Chin Pang Ho, Cecilia Clementi, Charles Laughton, Panos Parpas

It is often possible to exploit the structure of large scale optimization models to develop algorithms with lower computational complexity. A noteworthy example are composite convex optimization models that consist of the minimization of the sum of a smooth convex function and a non-smooth (but simple) convex function. Composite convex optimization models arise often in a wide range of applications from computer science (e.g. machine learning), statistics (e.g the lasso problem), and engineering (e.g. signal processing), and computational chemistry (e.g. molecular conformation problems)

In addition to the composition of the objective function, many of the applications described above share another common structure. The fidelity in which the optimization model captures the underlying application can often be controlled. Typical examples include the discretization of Partial Differential Equations in optimal control, the number of features in machine learning applications, the number of states in a Markov Decision Processes, or the number of collective variables in a molecular dynamics simulation.
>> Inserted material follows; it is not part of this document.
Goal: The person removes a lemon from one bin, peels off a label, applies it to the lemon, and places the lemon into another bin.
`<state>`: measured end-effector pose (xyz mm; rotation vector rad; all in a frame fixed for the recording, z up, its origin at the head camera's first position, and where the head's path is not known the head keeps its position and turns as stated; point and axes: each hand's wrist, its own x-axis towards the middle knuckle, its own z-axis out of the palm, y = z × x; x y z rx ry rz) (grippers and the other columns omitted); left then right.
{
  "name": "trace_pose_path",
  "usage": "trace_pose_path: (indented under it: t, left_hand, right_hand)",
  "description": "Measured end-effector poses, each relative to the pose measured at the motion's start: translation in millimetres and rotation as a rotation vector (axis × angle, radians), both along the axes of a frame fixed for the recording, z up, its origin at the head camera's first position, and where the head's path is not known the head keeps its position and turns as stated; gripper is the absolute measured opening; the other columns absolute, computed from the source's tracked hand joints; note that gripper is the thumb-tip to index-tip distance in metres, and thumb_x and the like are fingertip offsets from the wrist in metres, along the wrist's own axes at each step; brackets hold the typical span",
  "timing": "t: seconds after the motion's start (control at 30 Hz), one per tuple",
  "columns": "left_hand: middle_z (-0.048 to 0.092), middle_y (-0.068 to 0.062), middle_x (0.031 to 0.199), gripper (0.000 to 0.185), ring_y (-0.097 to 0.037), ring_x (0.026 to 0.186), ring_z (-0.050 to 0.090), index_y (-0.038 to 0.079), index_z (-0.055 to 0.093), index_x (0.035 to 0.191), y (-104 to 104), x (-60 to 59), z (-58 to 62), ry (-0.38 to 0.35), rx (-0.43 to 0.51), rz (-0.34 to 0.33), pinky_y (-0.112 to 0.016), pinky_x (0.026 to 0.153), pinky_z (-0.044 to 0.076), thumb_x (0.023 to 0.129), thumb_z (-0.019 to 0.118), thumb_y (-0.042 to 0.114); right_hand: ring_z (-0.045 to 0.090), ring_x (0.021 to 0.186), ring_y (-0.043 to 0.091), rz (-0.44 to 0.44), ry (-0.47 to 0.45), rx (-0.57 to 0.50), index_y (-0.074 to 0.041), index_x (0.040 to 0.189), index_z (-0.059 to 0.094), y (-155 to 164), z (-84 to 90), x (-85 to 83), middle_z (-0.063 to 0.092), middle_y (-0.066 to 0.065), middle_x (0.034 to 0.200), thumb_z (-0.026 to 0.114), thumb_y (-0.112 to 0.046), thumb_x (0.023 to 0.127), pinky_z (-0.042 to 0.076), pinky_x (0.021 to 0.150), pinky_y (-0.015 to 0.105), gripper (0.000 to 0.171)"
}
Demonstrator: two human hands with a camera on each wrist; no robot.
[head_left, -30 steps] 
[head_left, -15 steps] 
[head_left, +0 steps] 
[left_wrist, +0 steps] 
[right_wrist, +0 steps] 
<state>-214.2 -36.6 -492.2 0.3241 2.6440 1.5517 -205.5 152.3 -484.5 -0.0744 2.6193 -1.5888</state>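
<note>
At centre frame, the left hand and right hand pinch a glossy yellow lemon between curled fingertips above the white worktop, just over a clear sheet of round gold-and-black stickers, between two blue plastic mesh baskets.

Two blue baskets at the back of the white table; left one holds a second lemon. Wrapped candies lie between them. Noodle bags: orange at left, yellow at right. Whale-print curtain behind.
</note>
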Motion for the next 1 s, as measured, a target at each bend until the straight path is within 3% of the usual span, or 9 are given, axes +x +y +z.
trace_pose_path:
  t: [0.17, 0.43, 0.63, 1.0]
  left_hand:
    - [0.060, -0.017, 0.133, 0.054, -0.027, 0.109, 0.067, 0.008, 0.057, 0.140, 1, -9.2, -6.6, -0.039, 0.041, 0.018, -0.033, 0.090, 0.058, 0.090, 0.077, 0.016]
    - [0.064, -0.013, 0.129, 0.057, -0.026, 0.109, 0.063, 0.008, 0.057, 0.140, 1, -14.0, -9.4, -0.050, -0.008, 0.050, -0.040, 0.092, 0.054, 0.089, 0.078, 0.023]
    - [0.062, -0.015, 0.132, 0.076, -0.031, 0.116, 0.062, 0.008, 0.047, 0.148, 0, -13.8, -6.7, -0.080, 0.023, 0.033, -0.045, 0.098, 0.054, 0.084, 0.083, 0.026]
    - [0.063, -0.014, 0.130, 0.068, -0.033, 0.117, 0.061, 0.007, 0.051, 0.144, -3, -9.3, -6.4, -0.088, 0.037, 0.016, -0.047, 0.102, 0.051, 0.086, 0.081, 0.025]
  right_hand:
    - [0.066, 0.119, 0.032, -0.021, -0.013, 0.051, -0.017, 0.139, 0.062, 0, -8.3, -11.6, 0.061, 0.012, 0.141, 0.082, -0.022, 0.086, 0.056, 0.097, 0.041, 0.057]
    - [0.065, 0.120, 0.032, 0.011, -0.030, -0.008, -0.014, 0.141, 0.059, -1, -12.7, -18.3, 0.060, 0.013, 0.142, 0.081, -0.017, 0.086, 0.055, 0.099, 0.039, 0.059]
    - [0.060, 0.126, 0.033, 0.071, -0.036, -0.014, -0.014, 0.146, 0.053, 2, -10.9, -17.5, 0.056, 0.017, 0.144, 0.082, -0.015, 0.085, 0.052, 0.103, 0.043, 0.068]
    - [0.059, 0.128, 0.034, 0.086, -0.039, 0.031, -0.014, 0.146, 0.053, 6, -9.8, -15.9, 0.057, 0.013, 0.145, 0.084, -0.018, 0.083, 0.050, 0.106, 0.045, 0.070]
Indeed anytime a finite dimensional model arises from an infinite dimensional model it is straightforward to define such a hierarchy of optimisation models. In many areas it is common to take advantage of this structure by solving a low fidelity (coarse model) and using the solution as the starting point in the high fidelity (fine) model.

Together with colleagues we have been working on an algorithmic framework in order to take advantage of the availability of a hierarchy of models in a consistent manner for a variety of classes of optimisation models. Recent work includes developments in nonsmooth optimisation, semidefinite programming and global optimisation.

Mixed-Integer Optimisation

Vivek Dua

The developments here include reformulation of mixed-integer optimisation problems has multi-parametric programs. This is achieved by relaxing the integer variables as continuous variables and then treating them as parameters. The optimal solution of the multi-parametric program is obtained as a function of the parameters. Fixing the parameters at the integer values provides a list of potential solutions from which the best or the set of best solutions is selected as the final solution. The main contribution is in not fully solving the multi-parametric programs and where possible exploiting the existence of specific types of nonlinearities.

Ion Transport Modelling for Cystic Fibrosis

Donal O’Donoghue, Vivek Dua, Guy Moss, Paola Vergani; CoMPLEX, UCL

Cystic fibrosis (CF) is genetic disease of the lung. We have developed a mathematical model of the ion transport for CF patients. This model shows that loss of apical chloride permeability alone can not explain the observed voltage data. An increased apical sodium permeability must also take place. This insight opens up new avenues for potential therapies for the CF.